Did you check to see if your account was stolen?


----------



## Slizzo (Mar 24, 2017)

Late to the conversation but:  http://resellerratings.com/store/KINGUIN

I like to use ResellerRatings.com for times when I'm in question about a certain website.


----------



## CrAsHnBuRnXp (Mar 24, 2017)

Ive bought a few games from them. No issues.


----------



## Ahhzz (Mar 24, 2017)

Slizzo said:


> Late to the conversation but:  http://resellerratings.com/store/KINGUIN
> 
> I like to use ResellerRatings.com for times when I'm in question about a certain website.


I use RR when we have to buy obscure laptop or printer parts, and can't locate them from our normal vendors. Everyone is going to have some negative feedback, and I think since people are more likely to complain than complement, probably a higher percentage of complaints. But, if all I see are negatives, or something like a 5 to 1 ratio, I steer clear


----------



## Kaynar (Mar 24, 2017)

I've bought several Win10 Keys for under 35 EUros with Kingiun protections and taxes included, they all worked


----------



## jboydgolfer (Mar 24, 2017)

Kaynar said:


> 35 EUros with Kingiun protections and taxes included, they all worked



i think the question is not that they Did, or Do work, but rather Will they Continue to do so.


----------



## alucasa (Mar 24, 2017)

I have few keys with them, one of it being Windows 10 pro key. I think it's about 2 years old now. Haven't had it revoked.... yet.

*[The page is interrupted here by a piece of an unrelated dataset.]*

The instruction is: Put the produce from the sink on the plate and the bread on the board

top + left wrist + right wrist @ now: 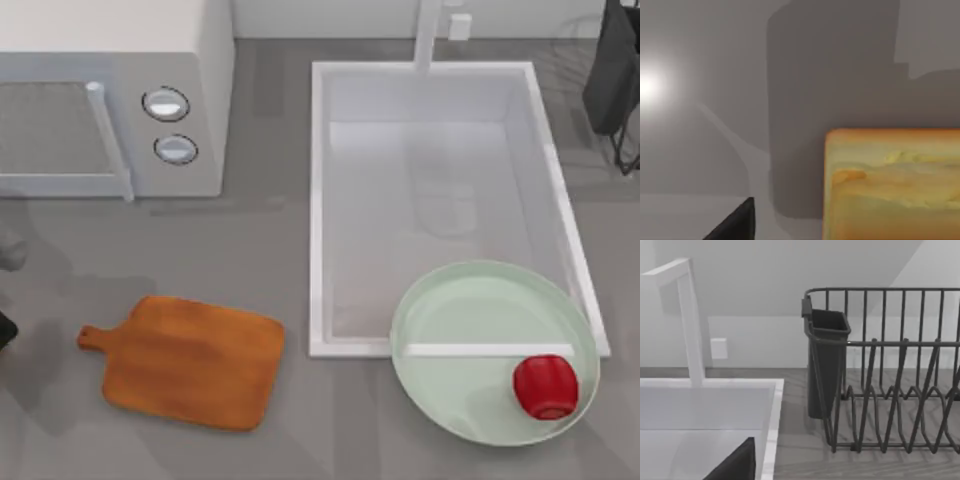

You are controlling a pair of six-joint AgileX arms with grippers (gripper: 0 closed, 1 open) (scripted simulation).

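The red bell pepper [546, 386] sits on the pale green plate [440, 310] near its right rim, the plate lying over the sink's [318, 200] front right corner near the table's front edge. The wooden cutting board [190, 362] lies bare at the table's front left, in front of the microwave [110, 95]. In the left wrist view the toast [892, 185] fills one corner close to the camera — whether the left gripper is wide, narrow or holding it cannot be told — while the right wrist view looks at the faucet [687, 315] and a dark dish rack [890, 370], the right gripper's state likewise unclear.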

Also sold a NUC with a key from them a while ago on Ebay. Haven't heard a peep from the buyer.


----------



## CrAsHnBuRnXp (Mar 27, 2017)

alucasa said:


> I have few keys with them, one of it being Windows 10 pro key. I think it's about 2 years old now. Haven't had it revoked.... yet.
> 
> Also sold a NUC with a key from them a while ago on Ebay. Haven't heard a peep from the buyer.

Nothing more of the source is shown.